Powell Says Inflation 'Still Too High,' Warns Of Additional Tightening

Federal Reserve Chair Jerome Powell delivered highly anticipated remarks at an Economic Club of New York luncheon on Thursday, arguing that inflation is “still too high” and warning additional monetary policy tightening may be needed.

Powell noted that shorter-term measures of core inflation over the most recent three and six months are now running below 3 percent but cautioned these shorter-term measures are often volatile.

“In any case, inflation is still too high, and a few months of good data are only the beginning of what it will take to build confidence that inflation is moving down sustainably toward our goal,” Powell said. “We cannot yet know how long these lower readings will persist, or where inflation will settle over coming quarters.”

He added, “While the path is likely to be bumpy and take some time, my colleagues and I are united in our commitment to bringing inflation down sustainably to 2 percent.”

Powell described the current stance of monetary policy as “restrictive” and reiterated Fed officials are willing to keeping policy restrictive until they are confident inflation is on a downward path.

Citing recent data showing the resilience of economic growth and demand for labor, Powell also warned additional monetary policy tightening could be needed.

“Additional evidence of persistently above-trend growth, or that tightness in the labor market is no longer easing, could put further progress on inflation at risk and could warrant further tightening of monetary policy,” he said.

Powell also addressed tightening financial conditions amid a recent increase in longer-term bond yields and said the Fed remains attentive to these developments, because persistent changes in financial conditions can have implications for the path of monetary policy.

The Fed chief concluded by saying a range of uncertainties complicate the central bank’s task of balancing the risk of tightening monetary policy too much against the risk of tightening too little.

“Doing too little could allow above-target inflation to become entrenched and ultimately require monetary policy to wring more persistent inflation from the economy at a high cost to employment,” Powell said.
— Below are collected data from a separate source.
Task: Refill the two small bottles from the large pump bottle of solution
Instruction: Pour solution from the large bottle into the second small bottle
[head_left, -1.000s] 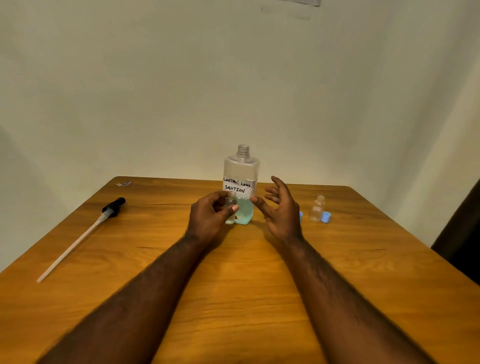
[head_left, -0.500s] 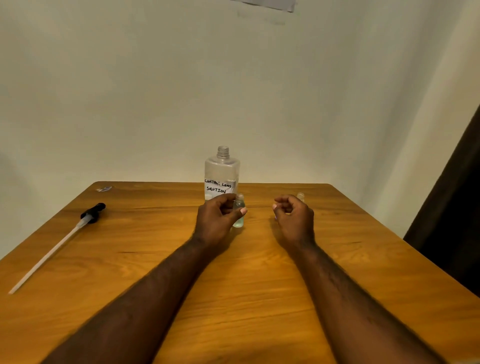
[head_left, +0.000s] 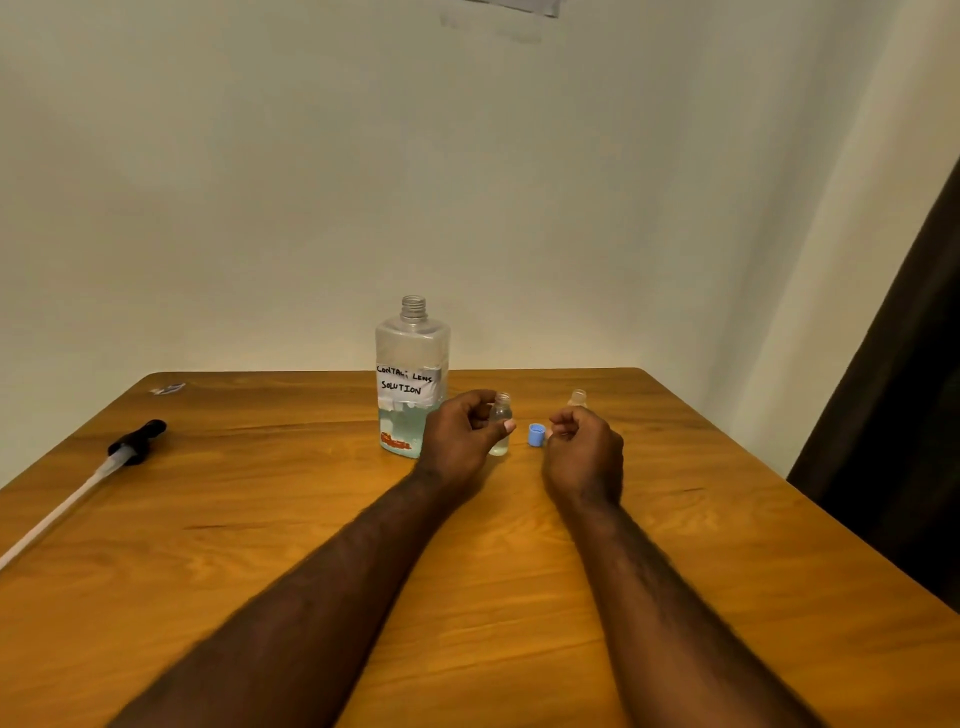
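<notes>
- Left hand (head_left: 462, 439): fingers and thumb curled round a small clear plastic bottle (head_left: 500, 423). The bottle is upright, its open neck shows above the fingers, and a little pale liquid sits at its base. It is at the far middle of the table, just right of the large bottle. Whether its base rests on the wood cannot be told.
- Right hand (head_left: 584, 454): fingers curled, fingertips pinching a small blue plastic cap (head_left: 536, 435) just beside the held bottle.
- 2nd small clear plastic bottle (head_left: 577, 398): uncapped and upright on the brown wooden table (head_left: 311, 519), behind the right hand. Fill level cannot be told.
- Large square clear plastic bottle (head_left: 413, 379): handwritten label reading roughly "CONTACT LENS SOLUTION", threaded neck open, pale blue liquid about 1/3 up. It stands upright just left of the left hand.
- Black pump head with white dip tube (head_left: 136, 441): lying flat at the table's left, well apart from the bottles.
- Handling, small bottles: judged very light, thin-walled and easily tipped, with narrow mouths. Hold round the body below the neck, without squeezing.
- Handling, large bottle: judged fairly light at this fill, with smooth and possibly slippery flat sides. Grip across the labelled mid-body and tilt slowly, since the liquid will shift.
</notes>
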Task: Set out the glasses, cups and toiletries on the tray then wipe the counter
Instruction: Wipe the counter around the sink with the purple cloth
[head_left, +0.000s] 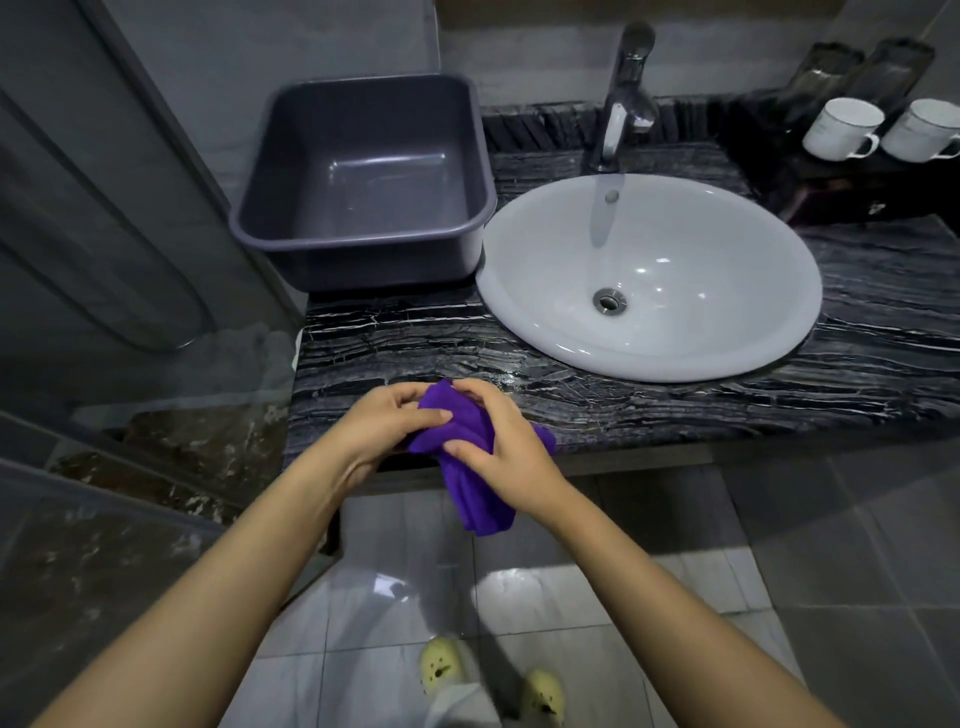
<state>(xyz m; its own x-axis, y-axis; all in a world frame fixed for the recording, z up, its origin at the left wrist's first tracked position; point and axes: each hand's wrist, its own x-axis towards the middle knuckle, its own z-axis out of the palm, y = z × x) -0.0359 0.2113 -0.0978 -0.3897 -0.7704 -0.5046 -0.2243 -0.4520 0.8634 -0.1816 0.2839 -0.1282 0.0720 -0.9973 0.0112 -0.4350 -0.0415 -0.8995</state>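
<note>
A purple cloth (475, 483) is bunched between both hands at the front edge of the black marble counter (649, 400), its lower end hanging below the edge. My left hand (384, 421) grips its upper left part. My right hand (498, 441) holds it from the right. Two white cups (841, 129) (922, 130) stand side by side on a dark tray (852, 192) at the back right. Behind them are two clear glasses (818, 70) (891, 67), blurred.
An empty grey plastic tub (291, 228) sits on the counter's back left. A white oval sink (524, 270) with a chrome tap (623, 98) fills the middle. A glass shower panel stands at the left. Tiled floor and my feet in yellow clogs lie below.
</note>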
Doing too much could also do unnecessary harm to the economy.

“Given the uncertainties and risks, and how far we have come, the Committee is proceeding carefully,” he added. “We will make decisions about the extent of additional policy firming and how long policy will remain restrictive based on the totality of the incoming data, the evolving outlook, and the balance of risks.”

The Fed’s next monetary policy meeting is scheduled for October 31-November, with CME Group’s FedWatch Tool currently indicating a 97.0 percent chance the central bank will leave interest rates unchanged.